Jan. 27th, 2006

gillpolack: (Default)
Marie de France is coming, but not yet. So are more recipes. I just fell behind because yesterday was interesting in health terms and am in catch-up mode today. Also don't-pres-things-too-far-cos the migraine-isn't-as-far-gone-as-it-ought-to-be mode. Also why-doesn't-summer-mean-lazing-at-the-beach mode. of course, Canberra is rather stingy on beaches, so it makes sense it is stingy on lazing, too.

I did some work yesterday, but not any of the things I normally do to postpone real work - like writing blog entries. I am finished drafts for all my oustanding short stories (all two of them), started thinking about the one outsanding article I have to do, remembered about ten things I have been putting off which are rapidly becoming urgent, ran down my telephone battery with important conversations, and made a list of things I need to do in the next week and a half.

Lists are important. I am entering into competition to see who can most diminish a list in a given time frame, you see. I don't know if the winner gets anything except a case of exhaustion and a sense of finally being caught up with things, but I am a list person so it is a good idea. And it will get me out of my post-migraine funk. It will. All I have to do is keep saying that.
gillpolack: (Default)
Reviewing is such a complicated business. There are so many notions about how it should be done and what it should achieve.

When I first read reviews of my own work, I wanted every review to somehow reflect things I saw in my own writing. I soon realised that they could only reflect how the reviewer saw my writing. No-one saw the book I wrote. All they saw was the book they were reading. And the book they were reading was partly of their own creation. Each and every reader brought their own ideas to it and fitted it around their needs and expectations.

Writing is such a terribly personal thing that the fit between my perception of things and anyone else's is approximate at best. When I read, I bring myself into the equation of someone else's work. When I review, you see my interpretation of how I experience the book. For years I didn't review at all, because I knew that my particular background gives me views that others might not share.

When I started reviewing, I had to face this. I decided that I would stick to honesty and strive for a fair and balanced review. How successful I am at this is obviously not for me to judge. I get feedback from the reviewed and it is mixed. Sometimes it is very negative. Even when I say positive things, they can be read as negative. The review is just as much a piece of writing as a book or short story and the reader of the review brings their own views into the equation.

The latest reward for my approach is that I have been accused of 'lazy destructiveness and intellectual dishonesty'. I am sorry I hurt the author in question. It was not my intention. I am less worried about my having an 'unsurprising predilection for migraines' than I am about the intellectual dishonesty bit. And the fact that I have hurt someone.

Reviews are funny things. You can be very positive about something and be accused of giving a negative review. Some people only write extremely positive reviews in order to avoid that trap. I can't do that. If I don't like a book I will say so, and admit why. I also admit it is personal. In every review I try to find out who the real audience is if it isn't someone like me, so that the readers of the review can see I am not the target group and can weight my words. Each time we read a review we need to make our own judgement about how useful that review is for us. Sometimes I will go out and get a book because the reviewer hates it, and I don't agree with their reasons.

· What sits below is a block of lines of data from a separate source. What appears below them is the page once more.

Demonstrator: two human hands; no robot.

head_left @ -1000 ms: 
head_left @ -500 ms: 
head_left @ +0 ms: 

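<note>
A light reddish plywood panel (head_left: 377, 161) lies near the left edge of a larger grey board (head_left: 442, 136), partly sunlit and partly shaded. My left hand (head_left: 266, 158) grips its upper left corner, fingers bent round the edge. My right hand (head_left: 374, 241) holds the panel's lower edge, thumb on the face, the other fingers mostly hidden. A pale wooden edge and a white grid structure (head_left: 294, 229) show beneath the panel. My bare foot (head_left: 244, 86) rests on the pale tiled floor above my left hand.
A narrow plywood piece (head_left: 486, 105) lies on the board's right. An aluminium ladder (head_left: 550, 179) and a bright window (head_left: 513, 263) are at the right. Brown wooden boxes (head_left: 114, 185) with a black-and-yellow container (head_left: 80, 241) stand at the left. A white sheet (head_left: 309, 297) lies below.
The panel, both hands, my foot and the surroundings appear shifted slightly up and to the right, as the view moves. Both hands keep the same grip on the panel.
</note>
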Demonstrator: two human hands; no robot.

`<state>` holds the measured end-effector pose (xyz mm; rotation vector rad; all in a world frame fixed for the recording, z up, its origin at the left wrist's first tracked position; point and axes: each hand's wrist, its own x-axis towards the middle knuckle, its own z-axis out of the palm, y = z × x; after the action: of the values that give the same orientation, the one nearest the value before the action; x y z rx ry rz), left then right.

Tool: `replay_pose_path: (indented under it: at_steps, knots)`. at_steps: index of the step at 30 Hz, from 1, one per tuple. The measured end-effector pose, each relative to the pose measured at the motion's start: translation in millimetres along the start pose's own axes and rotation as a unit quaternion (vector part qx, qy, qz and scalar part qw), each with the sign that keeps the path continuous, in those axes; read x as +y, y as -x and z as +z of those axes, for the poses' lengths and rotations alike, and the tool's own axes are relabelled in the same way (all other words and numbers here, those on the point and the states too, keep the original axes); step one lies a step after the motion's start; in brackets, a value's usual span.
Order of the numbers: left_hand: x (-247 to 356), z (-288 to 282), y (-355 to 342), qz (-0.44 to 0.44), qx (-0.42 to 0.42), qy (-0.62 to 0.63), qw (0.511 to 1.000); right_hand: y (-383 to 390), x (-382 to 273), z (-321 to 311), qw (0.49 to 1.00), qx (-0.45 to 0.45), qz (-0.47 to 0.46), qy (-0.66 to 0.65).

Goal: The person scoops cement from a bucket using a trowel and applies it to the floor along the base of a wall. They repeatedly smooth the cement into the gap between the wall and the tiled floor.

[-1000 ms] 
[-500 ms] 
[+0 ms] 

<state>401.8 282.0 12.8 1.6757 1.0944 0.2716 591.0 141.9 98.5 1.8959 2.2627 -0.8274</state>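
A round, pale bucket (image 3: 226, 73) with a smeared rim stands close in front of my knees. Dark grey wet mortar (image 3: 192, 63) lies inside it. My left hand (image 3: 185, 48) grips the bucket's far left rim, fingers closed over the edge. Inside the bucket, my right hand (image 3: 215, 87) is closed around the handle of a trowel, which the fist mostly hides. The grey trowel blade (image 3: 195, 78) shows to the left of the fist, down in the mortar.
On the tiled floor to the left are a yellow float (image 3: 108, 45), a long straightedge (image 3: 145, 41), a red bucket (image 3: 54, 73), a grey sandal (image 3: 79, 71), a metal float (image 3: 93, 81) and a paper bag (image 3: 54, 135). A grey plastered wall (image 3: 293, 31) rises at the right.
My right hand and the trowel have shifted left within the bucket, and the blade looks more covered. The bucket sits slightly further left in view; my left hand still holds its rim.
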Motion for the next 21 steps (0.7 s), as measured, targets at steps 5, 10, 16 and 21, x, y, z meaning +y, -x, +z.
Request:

And I thought all this was a sensible approach. Now I don't know. The comment on laziness and on intellectual dishonesty has me all a-twitter. What could I do differently? What *should* I do differently? And will any of it actually improve my reviews, or will it simply pacify authors and leave readers of my reviews with no useful guidance.

The funny thing is that the author in question is prize-winning and has a good reputation. My review isn't going to change that. Just as my review isn't going to prevent the right audience enjoying the book.

You know, my review quandary fits in with what I have been saying about openings and their genre indications. I was the wrong audience for that book and I said so, and I have been slammed for it. The writer was looking for comments on specific themes, but I wasn't looking for them, so I didn't comment on them. Genre indication and finding the right audience is entirely crucial to a book's reception.

Which is a great as a thought, but doesn't help me on what I should do with my reviewing.

APOLOGY: (added Saturday morning) I misquoted. I am apparently guilty of arrogance, not dishonesty. I am sorry - I really was fraught by the whole thing, but that is no excuse for such a bad misquote.